(Records supplied begins)
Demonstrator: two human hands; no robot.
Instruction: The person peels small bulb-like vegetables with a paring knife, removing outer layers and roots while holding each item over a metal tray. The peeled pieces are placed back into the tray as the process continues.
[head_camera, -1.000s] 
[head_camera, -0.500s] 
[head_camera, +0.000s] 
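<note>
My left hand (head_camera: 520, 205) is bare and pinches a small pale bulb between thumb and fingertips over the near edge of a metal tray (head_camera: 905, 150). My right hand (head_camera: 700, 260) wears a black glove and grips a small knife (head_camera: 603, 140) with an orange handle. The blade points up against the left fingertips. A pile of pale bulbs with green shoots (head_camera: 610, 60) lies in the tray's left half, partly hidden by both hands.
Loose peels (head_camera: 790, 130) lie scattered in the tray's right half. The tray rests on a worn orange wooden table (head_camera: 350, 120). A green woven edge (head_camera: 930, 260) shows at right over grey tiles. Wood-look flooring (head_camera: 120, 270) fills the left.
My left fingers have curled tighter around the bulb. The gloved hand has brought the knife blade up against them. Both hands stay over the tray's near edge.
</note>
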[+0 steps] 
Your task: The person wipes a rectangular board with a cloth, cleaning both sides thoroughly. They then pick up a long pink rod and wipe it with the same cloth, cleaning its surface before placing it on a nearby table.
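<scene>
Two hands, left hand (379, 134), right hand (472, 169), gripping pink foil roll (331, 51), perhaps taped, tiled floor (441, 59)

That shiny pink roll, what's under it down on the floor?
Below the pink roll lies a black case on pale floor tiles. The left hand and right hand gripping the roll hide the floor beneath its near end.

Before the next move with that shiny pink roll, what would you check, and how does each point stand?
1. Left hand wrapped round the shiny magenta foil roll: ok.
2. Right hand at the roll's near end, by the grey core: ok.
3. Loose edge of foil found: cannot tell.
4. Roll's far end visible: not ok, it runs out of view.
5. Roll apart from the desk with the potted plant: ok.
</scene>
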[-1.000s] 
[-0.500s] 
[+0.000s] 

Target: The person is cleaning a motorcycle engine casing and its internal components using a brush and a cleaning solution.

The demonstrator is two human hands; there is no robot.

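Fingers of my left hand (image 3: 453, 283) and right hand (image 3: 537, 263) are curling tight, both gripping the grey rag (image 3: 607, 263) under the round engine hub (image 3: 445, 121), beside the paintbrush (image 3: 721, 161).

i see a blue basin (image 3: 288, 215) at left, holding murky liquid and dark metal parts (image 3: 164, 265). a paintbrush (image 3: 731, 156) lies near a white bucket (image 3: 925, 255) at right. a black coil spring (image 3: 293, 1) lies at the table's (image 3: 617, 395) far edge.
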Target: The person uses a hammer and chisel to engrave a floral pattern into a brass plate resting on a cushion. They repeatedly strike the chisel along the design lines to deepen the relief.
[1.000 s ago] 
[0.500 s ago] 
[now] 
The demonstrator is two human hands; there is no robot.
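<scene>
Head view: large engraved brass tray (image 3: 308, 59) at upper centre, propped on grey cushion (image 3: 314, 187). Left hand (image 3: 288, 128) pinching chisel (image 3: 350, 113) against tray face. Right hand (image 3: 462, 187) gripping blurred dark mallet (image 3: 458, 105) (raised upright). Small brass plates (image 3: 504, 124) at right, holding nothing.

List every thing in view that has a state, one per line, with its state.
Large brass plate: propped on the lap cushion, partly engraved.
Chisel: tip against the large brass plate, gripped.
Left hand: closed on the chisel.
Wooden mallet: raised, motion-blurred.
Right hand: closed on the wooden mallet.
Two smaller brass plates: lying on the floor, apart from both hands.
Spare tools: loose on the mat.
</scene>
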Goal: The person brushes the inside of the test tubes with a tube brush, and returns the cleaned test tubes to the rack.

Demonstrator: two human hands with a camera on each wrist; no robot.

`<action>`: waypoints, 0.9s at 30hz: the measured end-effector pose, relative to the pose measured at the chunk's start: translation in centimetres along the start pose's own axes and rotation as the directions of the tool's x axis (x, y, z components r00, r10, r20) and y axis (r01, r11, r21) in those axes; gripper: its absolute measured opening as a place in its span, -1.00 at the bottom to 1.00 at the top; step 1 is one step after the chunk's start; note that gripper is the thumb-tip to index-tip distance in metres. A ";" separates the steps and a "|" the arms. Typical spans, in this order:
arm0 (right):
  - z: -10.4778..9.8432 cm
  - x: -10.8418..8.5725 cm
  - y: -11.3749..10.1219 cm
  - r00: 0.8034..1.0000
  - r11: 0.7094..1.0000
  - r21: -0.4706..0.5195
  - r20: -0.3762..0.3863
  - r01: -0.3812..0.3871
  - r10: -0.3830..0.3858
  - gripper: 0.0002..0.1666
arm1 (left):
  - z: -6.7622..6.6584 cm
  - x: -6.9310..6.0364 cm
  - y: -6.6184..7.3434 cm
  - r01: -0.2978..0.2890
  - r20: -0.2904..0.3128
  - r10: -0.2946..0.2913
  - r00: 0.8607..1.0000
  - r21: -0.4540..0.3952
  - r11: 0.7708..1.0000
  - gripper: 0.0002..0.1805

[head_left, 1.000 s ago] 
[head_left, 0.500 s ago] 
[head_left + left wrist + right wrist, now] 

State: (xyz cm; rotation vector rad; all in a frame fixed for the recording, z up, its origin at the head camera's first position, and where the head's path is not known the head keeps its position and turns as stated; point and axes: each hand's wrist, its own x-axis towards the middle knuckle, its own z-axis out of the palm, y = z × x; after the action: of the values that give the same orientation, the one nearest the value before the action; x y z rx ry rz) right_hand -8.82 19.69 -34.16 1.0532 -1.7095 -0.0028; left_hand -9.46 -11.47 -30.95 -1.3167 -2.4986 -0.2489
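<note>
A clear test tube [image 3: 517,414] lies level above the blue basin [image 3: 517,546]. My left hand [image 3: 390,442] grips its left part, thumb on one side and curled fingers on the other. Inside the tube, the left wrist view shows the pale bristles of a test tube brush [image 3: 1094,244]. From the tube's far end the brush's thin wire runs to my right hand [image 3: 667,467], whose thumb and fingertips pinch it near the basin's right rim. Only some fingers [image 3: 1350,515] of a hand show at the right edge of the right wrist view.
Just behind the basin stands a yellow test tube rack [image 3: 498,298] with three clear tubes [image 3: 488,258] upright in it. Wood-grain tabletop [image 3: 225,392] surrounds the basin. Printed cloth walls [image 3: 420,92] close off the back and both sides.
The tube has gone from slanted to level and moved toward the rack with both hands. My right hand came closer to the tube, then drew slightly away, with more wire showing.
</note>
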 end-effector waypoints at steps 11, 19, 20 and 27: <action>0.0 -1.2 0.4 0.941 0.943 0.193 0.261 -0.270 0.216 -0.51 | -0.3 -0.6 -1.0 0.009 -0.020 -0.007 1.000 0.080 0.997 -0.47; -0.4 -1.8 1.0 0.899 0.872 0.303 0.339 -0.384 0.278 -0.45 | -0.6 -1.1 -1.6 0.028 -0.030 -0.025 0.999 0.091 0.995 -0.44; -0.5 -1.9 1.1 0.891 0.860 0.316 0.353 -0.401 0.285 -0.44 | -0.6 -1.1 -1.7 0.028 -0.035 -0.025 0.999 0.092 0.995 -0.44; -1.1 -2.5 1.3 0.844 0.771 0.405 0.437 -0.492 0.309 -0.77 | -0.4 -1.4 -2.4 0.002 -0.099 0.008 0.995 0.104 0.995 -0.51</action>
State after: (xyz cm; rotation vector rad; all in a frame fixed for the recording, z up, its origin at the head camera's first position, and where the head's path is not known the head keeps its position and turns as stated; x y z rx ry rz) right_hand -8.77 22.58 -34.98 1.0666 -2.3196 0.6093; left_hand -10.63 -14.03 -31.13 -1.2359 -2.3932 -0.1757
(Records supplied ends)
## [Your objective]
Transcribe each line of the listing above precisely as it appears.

## [Response box]
Demonstrator: two human hands; no robot.
Instruction: The person peels small bulb-like vegetables with a paring knife, removing outer layers and roots while holding each item over a metal tray. The peeled pieces are placed back into the tray as the process continues.
[head_camera, -1.000s] 
[head_camera, -0.500s] 
[head_camera, +0.000s] 
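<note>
My left hand (head_camera: 520, 205) is bare and pinches a small pale bulb between thumb and fingertips over the near edge of a metal tray (head_camera: 905, 150). My right hand (head_camera: 700, 260) wears a black glove and grips a small knife (head_camera: 603, 140) with an orange handle. The blade points up against the left fingertips. A pile of pale bulbs with green shoots (head_camera: 610, 60) lies in the tray's left half, partly hidden by both hands.
Loose peels (head_camera: 790, 130) lie scattered in the tray's right half. The tray rests on a worn orange wooden table (head_camera: 350, 120). A green woven edge (head_camera: 930, 260) shows at right over grey tiles. Wood-look flooring (head_camera: 120, 270) fills the left.
My left fingers have curled tighter around the bulb. The gloved hand has brought the knife blade up against them. Both hands stay over the tray's near edge.
</note>
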[+0 steps] 
Your task: The person wipes a rectangular board with a cloth, cleaning both sides thoroughly. They then pick up a long pink rod and wipe it with the same cloth, cleaning its surface before placing it on a nearby table.
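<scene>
Two hands, left hand (379, 134), right hand (472, 169), gripping pink foil roll (331, 51), perhaps taped, tiled floor (441, 59)

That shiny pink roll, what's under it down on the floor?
Below the pink roll lies a black case on pale floor tiles. The left hand and right hand gripping the roll hide the floor beneath its near end.

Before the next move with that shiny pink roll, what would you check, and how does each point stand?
1. Left hand wrapped round the shiny magenta foil roll: ok.
2. Right hand at the roll's near end, by the grey core: ok.
3. Loose edge of foil found: cannot tell.
4. Roll's far end visible: not ok, it runs out of view.
5. Roll apart from the desk with the potted plant: ok.
</scene>
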[-1.000s] 
[-0.500s] 
[+0.000s] 

Target: The person is cleaning a motorcycle engine casing and its internal components using a brush and a cleaning solution.

The demonstrator is two human hands; there is no robot.

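Fingers of my left hand (image 3: 453, 283) and right hand (image 3: 537, 263) are curling tight, both gripping the grey rag (image 3: 607, 263) under the round engine hub (image 3: 445, 121), beside the paintbrush (image 3: 721, 161).

i see a blue basin (image 3: 288, 215) at left, holding murky liquid and dark metal parts (image 3: 164, 265). a paintbrush (image 3: 731, 156) lies near a white bucket (image 3: 925, 255) at right. a black coil spring (image 3: 293, 1) lies at the table's (image 3: 617, 395) far edge.
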Target: The person uses a hammer and chisel to engrave a floral pattern into a brass plate resting on a cushion. They repeatedly strike the chisel along the design lines to deepen the relief.
[1.000 s ago] 
[0.500 s ago] 
[now] 
The demonstrator is two human hands; there is no robot.
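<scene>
Head view: large engraved brass tray (image 3: 308, 59) at upper centre, propped on grey cushion (image 3: 314, 187). Left hand (image 3: 288, 128) pinching chisel (image 3: 350, 113) against tray face. Right hand (image 3: 462, 187) gripping blurred dark mallet (image 3: 458, 105) (raised upright). Small brass plates (image 3: 504, 124) at right, holding nothing.

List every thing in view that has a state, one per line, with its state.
Large brass plate: propped on the lap cushion, partly engraved.
Chisel: tip against the large brass plate, gripped.
Left hand: closed on the chisel.
Wooden mallet: raised, motion-blurred.
Right hand: closed on the wooden mallet.
Two smaller brass plates: lying on the floor, apart from both hands.
Spare tools: loose on the mat.
</scene>
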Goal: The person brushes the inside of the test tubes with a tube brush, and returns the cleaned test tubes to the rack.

Demonstrator: two human hands with a camera on each wrist; no robot.

`<action>`: waypoints, 0.9s at 30hz: the measured end-effector pose, relative to the pose measured at the chunk's start: translation in centimetres along the start pose's own axes and rotation as the directions of the tool's x axis (x, y, z components r00, r10, r20) and y axis (r01, r11, r21) in those axes; gripper: its absolute measured opening as a place in its span, -1.00 at the bottom to 1.00 at the top; step 1 is one step after the chunk's start; note that gripper is the thumb-tip to index-tip distance in metres. A ";" separates the steps and a "|" the arms. Typical spans, in this order:
arm0 (right):
  - z: -10.4778..9.8432 cm
  - x: -10.8418..8.5725 cm
  - y: -11.3749..10.1219 cm
  - r00: 0.8034..1.0000
  - r11: 0.7094..1.0000
  - r21: -0.4706..0.5195
  - r20: -0.3762..0.3863
  - r01: -0.3812..0.3871
  - r10: -0.3830..0.3858
  - gripper: 0.0002..0.1666
arm1 (left):
  - z: -6.7622..6.6584 cm
  - x: -6.9310..6.0364 cm
  - y: -6.6184..7.3434 cm
  - r01: -0.2978..0.2890
  - r20: -0.2904..0.3128
  - r10: -0.2946..0.2913
  - r00: 0.8607..1.0000
  - r21: -0.4540..0.3952
  - r11: 0.7708..1.0000
  - gripper: 0.0002..0.1805

[head_left, 1.000 s ago] 
[head_left, 0.500 s ago] 
[head_left + left wrist + right wrist, now] 

State: (xyz cm; rotation vector rad; all in a frame fixed for the recording, z up, its origin at the head camera's first position, and where the head's path is not known the head keeps its position and turns as stated; point and axes: each hand's wrist, its own x-axis towards the middle knuckle, its own z-axis out of the palm, y = z × x; after the action: of the values that give the same orientation, the one nearest the value before the action; x y z rx ry rz) right_hand -8.82 19.69 -34.16 1.0532 -1.7095 -0.0028; left_hand -9.46 -11.47 -30.95 -1.3167 -2.4986 -0.2489
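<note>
A clear test tube [image 3: 517,414] lies level above the blue basin [image 3: 517,546]. My left hand [image 3: 390,442] grips its left part, thumb on one side and curled fingers on the other. Inside the tube, the left wrist view shows the pale bristles of a test tube brush [image 3: 1094,244]. From the tube's far end the brush's thin wire runs to my right hand [image 3: 667,467], whose thumb and fingertips pinch it near the basin's right rim. Only some fingers [image 3: 1350,515] of a hand show at the right edge of the right wrist view.
Just behind the basin stands a yellow test tube rack [image 3: 498,298] with three clear tubes [image 3: 488,258] upright in it. Wood-grain tabletop [image 3: 225,392] surrounds the basin. Printed cloth walls [image 3: 420,92] close off the back and both sides.
The tube has gone from slanted to level and moved toward the rack with both hands. My right hand came closer to the tube, then drew slightly away, with more wire showing.
</note>
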 end-effector waypoints at steps 11, 19, 20 and 27: <action>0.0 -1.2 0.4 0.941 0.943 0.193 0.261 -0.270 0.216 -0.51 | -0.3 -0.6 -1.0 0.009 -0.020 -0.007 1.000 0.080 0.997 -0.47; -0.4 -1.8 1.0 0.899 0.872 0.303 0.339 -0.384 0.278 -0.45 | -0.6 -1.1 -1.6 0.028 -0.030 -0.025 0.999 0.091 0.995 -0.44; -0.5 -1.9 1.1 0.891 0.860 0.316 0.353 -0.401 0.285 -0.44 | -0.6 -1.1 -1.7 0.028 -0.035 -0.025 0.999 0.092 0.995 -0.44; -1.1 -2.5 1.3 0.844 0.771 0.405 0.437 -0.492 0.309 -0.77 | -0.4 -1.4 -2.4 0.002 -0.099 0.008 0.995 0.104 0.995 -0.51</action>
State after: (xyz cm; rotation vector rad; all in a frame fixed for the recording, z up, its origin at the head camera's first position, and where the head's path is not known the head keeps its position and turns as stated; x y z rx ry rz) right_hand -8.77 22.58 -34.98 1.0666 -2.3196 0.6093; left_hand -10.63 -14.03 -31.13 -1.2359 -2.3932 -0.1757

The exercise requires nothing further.